The lines below, from the one containing "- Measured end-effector" through the one containing "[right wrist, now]", should be set down exactly, with no pictures and nothing else.

Data shown section start

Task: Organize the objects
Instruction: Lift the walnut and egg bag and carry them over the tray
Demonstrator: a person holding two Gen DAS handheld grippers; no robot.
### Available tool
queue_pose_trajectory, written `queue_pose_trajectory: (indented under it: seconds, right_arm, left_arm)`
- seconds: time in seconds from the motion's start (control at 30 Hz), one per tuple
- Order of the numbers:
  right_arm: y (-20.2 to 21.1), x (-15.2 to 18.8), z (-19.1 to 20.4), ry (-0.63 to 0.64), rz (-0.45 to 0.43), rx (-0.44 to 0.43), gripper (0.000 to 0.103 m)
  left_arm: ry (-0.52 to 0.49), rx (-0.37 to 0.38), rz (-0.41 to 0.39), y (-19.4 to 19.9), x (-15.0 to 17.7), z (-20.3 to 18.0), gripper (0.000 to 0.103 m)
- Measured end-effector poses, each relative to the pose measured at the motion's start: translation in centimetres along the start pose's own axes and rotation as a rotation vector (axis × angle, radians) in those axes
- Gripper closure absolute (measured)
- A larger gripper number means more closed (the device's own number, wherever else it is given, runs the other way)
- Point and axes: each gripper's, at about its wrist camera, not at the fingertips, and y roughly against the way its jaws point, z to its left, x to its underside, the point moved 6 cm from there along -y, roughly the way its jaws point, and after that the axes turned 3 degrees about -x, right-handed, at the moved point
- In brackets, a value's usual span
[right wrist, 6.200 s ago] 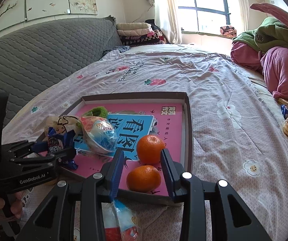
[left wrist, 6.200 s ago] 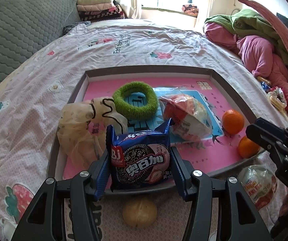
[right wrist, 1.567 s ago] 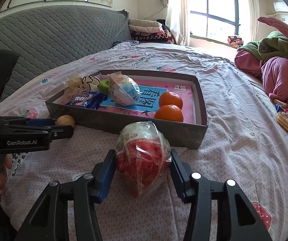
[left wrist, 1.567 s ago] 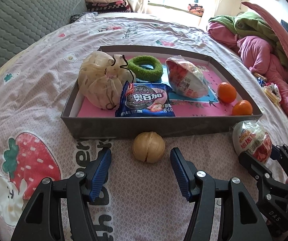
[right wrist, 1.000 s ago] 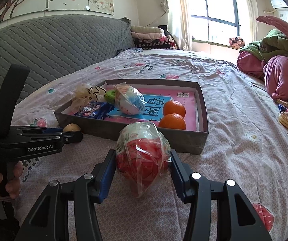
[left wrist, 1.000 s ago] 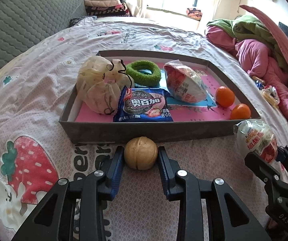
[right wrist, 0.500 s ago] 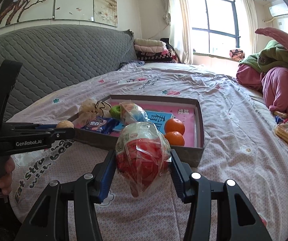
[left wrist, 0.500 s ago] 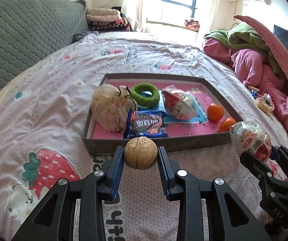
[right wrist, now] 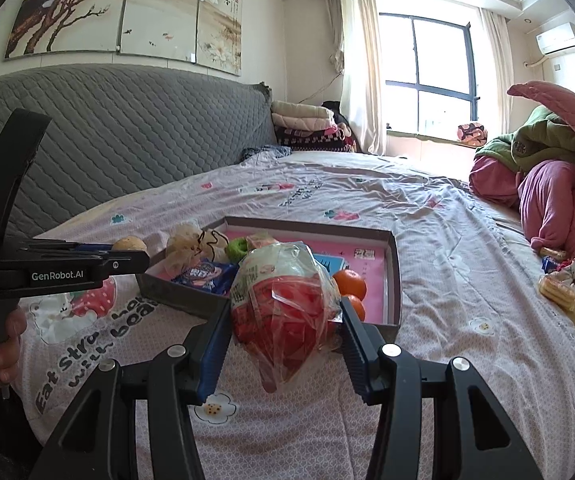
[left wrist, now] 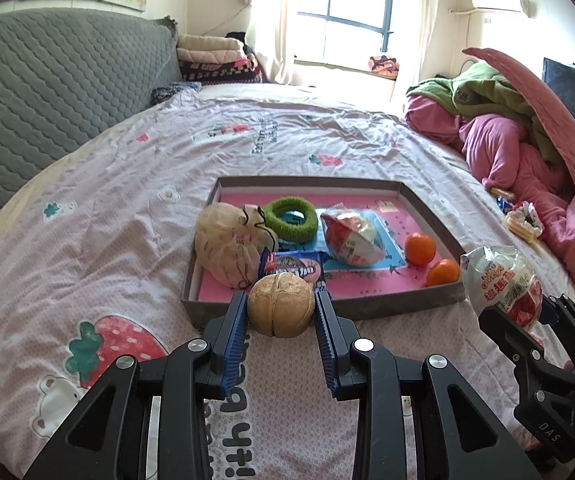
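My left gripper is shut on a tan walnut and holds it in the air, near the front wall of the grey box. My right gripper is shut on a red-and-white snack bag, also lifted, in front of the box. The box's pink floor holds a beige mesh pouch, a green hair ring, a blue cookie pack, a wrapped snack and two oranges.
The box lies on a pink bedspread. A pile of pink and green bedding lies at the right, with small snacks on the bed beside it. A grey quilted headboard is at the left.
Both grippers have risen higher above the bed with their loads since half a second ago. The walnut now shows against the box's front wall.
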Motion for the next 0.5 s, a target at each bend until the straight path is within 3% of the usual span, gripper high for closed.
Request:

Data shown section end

> _Task answer_:
- Measured end-effector poses, each relative to the pose measured at the motion's start: translation in centimetres along the start pose's own axes and rotation as a rotation vector (axis × angle, radians) in those axes
- Gripper closure absolute (measured)
- A larger gripper number means more closed (the device's own number, wherever else it is given, runs the other way)
- Point and axes: each gripper's, at about its wrist camera, not at the fingertips, and y roughly against the way its jaws point, z to its left, x to its underside, the point moved 6 cm from there along -y, roughly the way its jaws point, and after that the axes turned 3 degrees about -x, right-handed, at the moved point
- In brackets, a value's usual span
[right wrist, 6.200 s ago] 
[left wrist, 6.200 s ago] 
[right wrist, 1.567 s ago] 
[left wrist, 1.567 s ago] 
[right wrist, 1.000 s ago] 
[left wrist, 1.000 s ago] 
[right wrist, 0.500 s ago] 
[left wrist, 0.500 s ago] 
[right wrist, now] 

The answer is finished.